With the campaign, Liberty Counsel seeks to educate and, if necessary, litigate to ensure that prayer and religious viewpoints are not suppressed during graduation ceremonies.

“Students do not lose their constitutional right to free speech when they step to the podium at graduation,” says Mathew Staver, founder of Liberty Counsel and Dean of Liberty University School of Law. “To allow a variety of viewpoints except religious viewpoints at graduation is neither American nor is it consistent with the Constitution. While schools should not force people to pray, neither should they force them not to pray.”
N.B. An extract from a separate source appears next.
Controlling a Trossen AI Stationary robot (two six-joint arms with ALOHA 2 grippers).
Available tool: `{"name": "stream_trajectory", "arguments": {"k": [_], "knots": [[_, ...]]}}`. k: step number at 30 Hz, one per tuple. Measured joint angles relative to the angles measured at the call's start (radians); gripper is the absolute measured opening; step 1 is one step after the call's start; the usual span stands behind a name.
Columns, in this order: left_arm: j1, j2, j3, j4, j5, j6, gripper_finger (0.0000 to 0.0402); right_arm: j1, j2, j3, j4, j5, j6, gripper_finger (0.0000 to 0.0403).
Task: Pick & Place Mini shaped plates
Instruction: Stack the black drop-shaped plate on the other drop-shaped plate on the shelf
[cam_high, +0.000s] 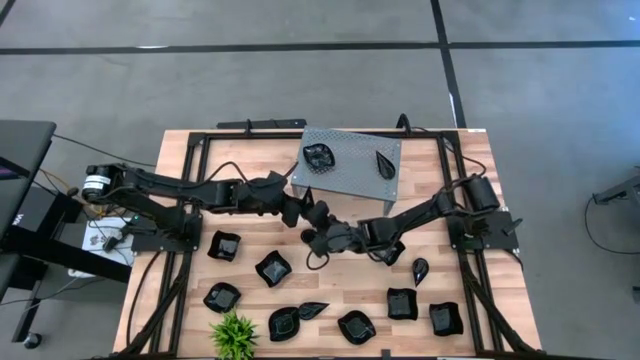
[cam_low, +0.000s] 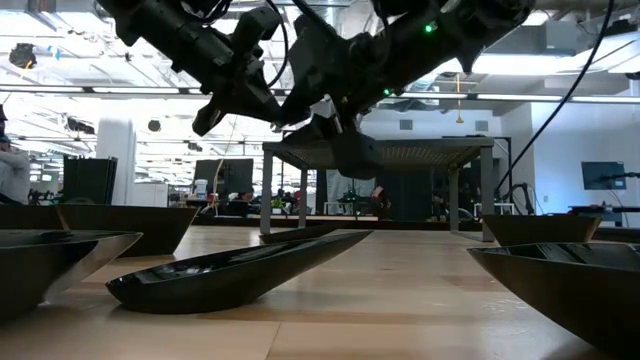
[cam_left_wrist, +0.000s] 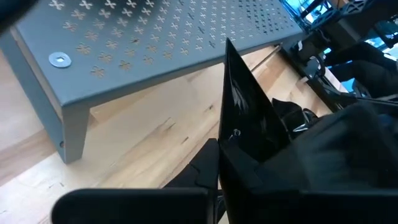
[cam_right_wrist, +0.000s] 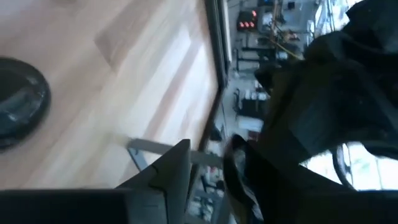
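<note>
Two plates (cam_high: 320, 157) already lie on the grey shelf (cam_high: 350, 172), and about ten more (cam_high: 273, 268) sit scattered over the front of the wooden surface (cam_high: 470, 180). Both arms meet mid-air just in front of the shelf: the left gripper (cam_high: 312, 212) has its jaws clenched on a black plate (cam_left_wrist: 245, 124) standing on edge, while the right gripper (cam_high: 318, 238) hangs right beside it with jaws released. I judge a handover just done; next the left arm must carry this plate over the shelf, level it and let go.
</note>
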Motion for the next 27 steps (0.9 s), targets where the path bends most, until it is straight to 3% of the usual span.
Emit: {"name": "stream_trajectory", "arguments": {"k": [4,18,27], "knots": [[-0.001,0.0,0.0,0.0,-0.002,0.0,0.0008,-0.001,-0.013,0.0,-0.001,0.05,0.0,0.0129],[-0.002,0.0,0.0,0.004,-0.003,-0.023,0.0009,-0.004,-0.012,0.0,-0.007,0.05,0.0,0.0059],[-0.002,-0.001,0.0,0.014,-0.002,-0.023,0.0052,-0.004,-0.011,-0.001,-0.008,0.05,0.0,0.0028]]}}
Liberty Counsel will be a friend of schools that recognize the free speech rights of students and a foe to those that violate students’ constitutional rights. Liberty Counsel has published a free legal memo on graduation prayer which is available online. Students are encouraged to wear Liberty Counsel’s red “I WILL PRAY” wristbands as a reminder to pray. Students have the right to wear religious jewelry and to pray during noninstructional times during the day.

In a precedent-setting case against the ACLU, Adler v. Duval County School Board, Liberty Counsel won the right of students to pray or give religious messages at graduation. The case established the legal principle that public schools are free to adopt a policy that permits students or other speakers to present secular or religious messages, including prayer, at commencement ceremonies.

In 2006 Liberty Counsel represented Megan Chapman, a graduating senior and class chaplain in Russell Springs, Ky., who had a court order forbidding her from praying during graduation. The order was obtained by the ACLU. The entire senior class reacted to the controversy by standing and reciting the Lord’s Prayer, after which Megan stepped to the podium and shared what God meant in her life. After hearing about the situation, Dr. Jerry Falwell gave both Megan and her twin sister, Mandy, full scholarships to Liberty University. Megan has just completed her first year at Liberty University School of Law.